Дом слепых — страница 33 из 40

– Пришли, – сказал Иса и остановился.

Они стояли у высотки, потерявшей два подъезда. Рядом рассыпалась куча бетона, досок и арматуры. Иса вскарабкался на нее, подошел к обожженной стене, сел на корточки.

– Я пришел! – крикнул он.

Люда пошла за ним по насыпи, съезжая вниз. Точно придурковатый! Угораздило ее с ним связаться…

– Тише, – обернулся Иса. – Живые! – позвал он, сложив ладони у рта. – Эй!

Люда прислушалась. Неужели под землей кто-то есть?

В стене, почти в самом низу, вертикально чернела узкая щель. В такую могла проскочить кошка или собака.

– Эй! – снова крикнул Иса.

Он сидел сгорбившись, не снимая рюкзака, прильнув к щели. Та молчала.

Люда отпрянула, когда из щели показалась рука с изломанными ногтями и сбитыми костяшками. Рука схватила воздух, словно глотая его с поверхности.

– Я здесь! Я пришел! – крикнул Иса.

Рука поймала его выкрик, помяла в пальцах и дернулась вверх, будто воспрянув.

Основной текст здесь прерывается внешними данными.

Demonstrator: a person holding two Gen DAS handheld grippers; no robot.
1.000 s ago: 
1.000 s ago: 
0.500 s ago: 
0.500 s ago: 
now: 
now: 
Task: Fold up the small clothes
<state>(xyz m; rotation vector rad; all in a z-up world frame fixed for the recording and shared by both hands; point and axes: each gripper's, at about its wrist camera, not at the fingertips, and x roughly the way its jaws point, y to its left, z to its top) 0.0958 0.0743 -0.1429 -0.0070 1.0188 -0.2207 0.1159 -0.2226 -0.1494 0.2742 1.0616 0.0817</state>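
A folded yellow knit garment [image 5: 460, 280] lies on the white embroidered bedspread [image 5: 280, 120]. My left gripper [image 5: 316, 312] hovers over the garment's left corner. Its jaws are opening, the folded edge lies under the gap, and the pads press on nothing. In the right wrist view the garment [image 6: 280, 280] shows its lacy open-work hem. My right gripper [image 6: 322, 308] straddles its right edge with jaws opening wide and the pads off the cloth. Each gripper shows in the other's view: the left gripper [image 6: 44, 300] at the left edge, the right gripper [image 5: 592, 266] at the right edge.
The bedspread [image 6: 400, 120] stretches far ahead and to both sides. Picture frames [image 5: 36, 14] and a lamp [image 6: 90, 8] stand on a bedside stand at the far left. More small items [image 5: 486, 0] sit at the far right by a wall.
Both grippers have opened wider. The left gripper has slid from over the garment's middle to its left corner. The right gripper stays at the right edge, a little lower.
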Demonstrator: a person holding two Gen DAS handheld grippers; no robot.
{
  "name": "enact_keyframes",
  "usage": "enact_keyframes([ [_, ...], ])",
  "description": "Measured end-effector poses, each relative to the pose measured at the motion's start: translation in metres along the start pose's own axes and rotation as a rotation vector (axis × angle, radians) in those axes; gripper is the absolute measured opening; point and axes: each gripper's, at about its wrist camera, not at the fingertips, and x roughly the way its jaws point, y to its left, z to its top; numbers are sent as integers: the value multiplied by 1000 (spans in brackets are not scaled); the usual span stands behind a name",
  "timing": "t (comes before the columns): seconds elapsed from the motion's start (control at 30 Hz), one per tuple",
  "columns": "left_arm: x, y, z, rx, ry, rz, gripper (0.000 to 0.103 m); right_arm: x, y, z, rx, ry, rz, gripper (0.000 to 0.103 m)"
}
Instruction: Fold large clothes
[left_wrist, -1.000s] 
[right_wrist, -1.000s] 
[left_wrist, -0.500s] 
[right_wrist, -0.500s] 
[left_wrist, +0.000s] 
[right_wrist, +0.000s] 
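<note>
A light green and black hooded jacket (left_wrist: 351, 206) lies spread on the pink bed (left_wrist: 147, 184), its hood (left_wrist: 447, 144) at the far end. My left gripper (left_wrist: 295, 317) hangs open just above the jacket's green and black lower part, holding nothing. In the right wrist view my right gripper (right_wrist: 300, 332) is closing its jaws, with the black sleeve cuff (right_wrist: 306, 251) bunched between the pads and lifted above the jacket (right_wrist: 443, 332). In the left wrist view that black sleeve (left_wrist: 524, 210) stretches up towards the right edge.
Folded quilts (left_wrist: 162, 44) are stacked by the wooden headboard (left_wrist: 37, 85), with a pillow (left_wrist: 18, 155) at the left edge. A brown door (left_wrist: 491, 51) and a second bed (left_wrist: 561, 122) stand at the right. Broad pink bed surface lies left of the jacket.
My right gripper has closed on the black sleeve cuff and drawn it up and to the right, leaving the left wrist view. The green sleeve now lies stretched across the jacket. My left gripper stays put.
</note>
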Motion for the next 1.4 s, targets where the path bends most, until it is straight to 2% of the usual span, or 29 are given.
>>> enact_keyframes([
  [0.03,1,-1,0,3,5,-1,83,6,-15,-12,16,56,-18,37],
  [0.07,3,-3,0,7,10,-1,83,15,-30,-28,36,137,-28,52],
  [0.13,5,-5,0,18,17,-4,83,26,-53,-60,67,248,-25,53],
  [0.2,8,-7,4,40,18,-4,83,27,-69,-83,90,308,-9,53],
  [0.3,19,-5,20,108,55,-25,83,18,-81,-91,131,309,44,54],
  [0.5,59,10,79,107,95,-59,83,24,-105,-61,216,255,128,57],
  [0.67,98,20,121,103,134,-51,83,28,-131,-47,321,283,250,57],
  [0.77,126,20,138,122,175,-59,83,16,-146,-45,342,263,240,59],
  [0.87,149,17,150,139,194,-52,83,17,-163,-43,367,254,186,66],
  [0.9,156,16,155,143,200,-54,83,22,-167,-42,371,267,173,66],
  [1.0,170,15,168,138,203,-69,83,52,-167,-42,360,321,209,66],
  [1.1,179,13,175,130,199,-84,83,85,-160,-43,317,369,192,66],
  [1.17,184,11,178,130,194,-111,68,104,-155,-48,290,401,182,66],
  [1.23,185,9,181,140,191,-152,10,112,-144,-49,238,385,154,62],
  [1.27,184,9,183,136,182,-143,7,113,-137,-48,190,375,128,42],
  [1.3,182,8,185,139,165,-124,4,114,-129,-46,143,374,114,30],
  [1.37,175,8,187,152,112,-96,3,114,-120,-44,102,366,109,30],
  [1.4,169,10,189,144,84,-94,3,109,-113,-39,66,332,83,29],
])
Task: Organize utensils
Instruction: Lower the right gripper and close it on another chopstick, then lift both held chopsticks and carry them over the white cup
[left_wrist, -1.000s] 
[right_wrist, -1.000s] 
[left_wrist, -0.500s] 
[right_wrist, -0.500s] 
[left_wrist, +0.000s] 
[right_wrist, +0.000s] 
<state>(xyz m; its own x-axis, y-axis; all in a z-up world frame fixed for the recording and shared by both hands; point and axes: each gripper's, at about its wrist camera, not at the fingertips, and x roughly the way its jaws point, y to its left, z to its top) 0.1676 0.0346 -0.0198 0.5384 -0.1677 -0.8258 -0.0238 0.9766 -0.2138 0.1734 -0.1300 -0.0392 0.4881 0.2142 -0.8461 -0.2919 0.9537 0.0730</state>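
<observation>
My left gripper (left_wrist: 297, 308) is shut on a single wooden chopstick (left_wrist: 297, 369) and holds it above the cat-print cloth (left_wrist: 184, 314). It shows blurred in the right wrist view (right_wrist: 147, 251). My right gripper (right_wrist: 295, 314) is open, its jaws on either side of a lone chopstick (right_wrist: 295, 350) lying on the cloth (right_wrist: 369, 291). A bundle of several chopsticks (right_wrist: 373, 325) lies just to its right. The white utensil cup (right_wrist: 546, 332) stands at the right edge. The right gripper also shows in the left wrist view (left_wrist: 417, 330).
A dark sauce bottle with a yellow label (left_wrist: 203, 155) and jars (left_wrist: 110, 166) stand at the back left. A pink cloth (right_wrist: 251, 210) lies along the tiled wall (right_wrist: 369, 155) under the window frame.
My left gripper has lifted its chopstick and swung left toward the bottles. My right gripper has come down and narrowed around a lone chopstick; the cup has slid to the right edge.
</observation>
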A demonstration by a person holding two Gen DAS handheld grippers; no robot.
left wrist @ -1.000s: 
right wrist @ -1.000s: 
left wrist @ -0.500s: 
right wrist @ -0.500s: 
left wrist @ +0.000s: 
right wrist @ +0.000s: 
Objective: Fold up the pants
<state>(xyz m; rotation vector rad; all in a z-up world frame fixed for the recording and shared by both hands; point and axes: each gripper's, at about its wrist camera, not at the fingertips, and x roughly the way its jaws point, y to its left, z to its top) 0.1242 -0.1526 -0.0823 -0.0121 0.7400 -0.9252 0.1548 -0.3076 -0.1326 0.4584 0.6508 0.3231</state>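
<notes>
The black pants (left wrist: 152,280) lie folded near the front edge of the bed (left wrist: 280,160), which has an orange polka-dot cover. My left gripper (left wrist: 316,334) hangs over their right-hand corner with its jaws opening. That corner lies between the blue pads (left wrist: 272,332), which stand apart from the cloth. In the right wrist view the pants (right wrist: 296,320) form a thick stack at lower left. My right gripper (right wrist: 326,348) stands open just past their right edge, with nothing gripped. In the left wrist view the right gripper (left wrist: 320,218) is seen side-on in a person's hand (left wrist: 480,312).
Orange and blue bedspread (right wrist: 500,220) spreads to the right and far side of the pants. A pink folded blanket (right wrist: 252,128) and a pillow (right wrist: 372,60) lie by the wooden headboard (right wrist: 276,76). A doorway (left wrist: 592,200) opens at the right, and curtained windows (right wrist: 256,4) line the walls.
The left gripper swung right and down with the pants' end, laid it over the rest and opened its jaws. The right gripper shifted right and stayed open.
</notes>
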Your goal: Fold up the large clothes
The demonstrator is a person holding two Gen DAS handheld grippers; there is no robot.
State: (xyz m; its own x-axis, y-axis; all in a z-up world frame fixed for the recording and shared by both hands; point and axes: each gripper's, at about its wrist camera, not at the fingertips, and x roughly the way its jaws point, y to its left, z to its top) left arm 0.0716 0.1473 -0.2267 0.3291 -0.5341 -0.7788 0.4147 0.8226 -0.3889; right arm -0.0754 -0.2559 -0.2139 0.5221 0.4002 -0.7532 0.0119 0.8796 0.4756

Иса снял с плеч рюкзак, поставил его перед собой. Расстегнул. Рука в щели поникла, похожая на головку сломанного подсолнуха. Иса вынул из рюкзака буханку хлеба. Городской хлебобулочный комбинат давно стоял, в городе не было буханок.

Хлеб, вынутый из рюкзака, не пах – замерз. О края холодного хлеба можно порезаться, Люда много раз резалась в детстве. Кирпичик хлеба не вызывал аппетита, наоборот, из желудка поднялась сладковатая отрыжка.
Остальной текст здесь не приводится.